— Input data —
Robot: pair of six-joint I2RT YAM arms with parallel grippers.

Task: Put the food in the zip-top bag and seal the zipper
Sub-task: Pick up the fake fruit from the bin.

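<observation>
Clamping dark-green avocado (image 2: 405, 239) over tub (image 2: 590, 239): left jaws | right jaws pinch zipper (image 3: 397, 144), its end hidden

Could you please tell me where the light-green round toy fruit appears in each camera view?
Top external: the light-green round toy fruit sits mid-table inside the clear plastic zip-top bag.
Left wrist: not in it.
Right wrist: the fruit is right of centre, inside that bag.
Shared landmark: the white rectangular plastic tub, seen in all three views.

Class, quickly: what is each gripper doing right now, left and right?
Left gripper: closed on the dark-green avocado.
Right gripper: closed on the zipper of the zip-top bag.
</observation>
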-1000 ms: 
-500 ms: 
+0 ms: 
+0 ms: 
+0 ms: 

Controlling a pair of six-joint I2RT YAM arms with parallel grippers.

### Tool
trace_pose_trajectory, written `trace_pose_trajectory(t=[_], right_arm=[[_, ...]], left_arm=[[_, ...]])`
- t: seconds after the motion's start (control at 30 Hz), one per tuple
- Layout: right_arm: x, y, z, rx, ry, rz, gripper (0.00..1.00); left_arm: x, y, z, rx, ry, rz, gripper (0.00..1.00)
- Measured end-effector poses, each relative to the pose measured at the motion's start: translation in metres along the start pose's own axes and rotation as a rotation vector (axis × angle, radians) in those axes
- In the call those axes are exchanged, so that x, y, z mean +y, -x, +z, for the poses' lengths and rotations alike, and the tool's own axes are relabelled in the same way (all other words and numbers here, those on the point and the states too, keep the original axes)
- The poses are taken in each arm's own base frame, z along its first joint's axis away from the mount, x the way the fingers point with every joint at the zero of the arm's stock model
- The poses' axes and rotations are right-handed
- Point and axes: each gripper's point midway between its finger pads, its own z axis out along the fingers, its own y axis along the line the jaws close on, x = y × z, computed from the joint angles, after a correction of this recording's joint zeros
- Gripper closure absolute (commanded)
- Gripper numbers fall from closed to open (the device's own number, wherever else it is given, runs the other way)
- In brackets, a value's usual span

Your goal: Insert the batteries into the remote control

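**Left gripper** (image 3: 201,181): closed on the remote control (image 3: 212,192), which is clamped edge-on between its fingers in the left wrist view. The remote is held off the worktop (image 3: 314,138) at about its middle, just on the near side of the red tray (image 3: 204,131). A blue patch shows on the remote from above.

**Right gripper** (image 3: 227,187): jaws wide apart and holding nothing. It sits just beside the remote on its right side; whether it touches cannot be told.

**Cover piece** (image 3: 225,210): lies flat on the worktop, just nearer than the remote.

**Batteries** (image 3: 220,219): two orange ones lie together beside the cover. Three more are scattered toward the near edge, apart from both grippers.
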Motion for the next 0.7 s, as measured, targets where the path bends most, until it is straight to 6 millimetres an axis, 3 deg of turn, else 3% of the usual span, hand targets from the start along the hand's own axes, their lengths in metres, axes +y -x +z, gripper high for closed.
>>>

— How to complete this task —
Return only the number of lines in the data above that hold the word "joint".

— Written answer —
4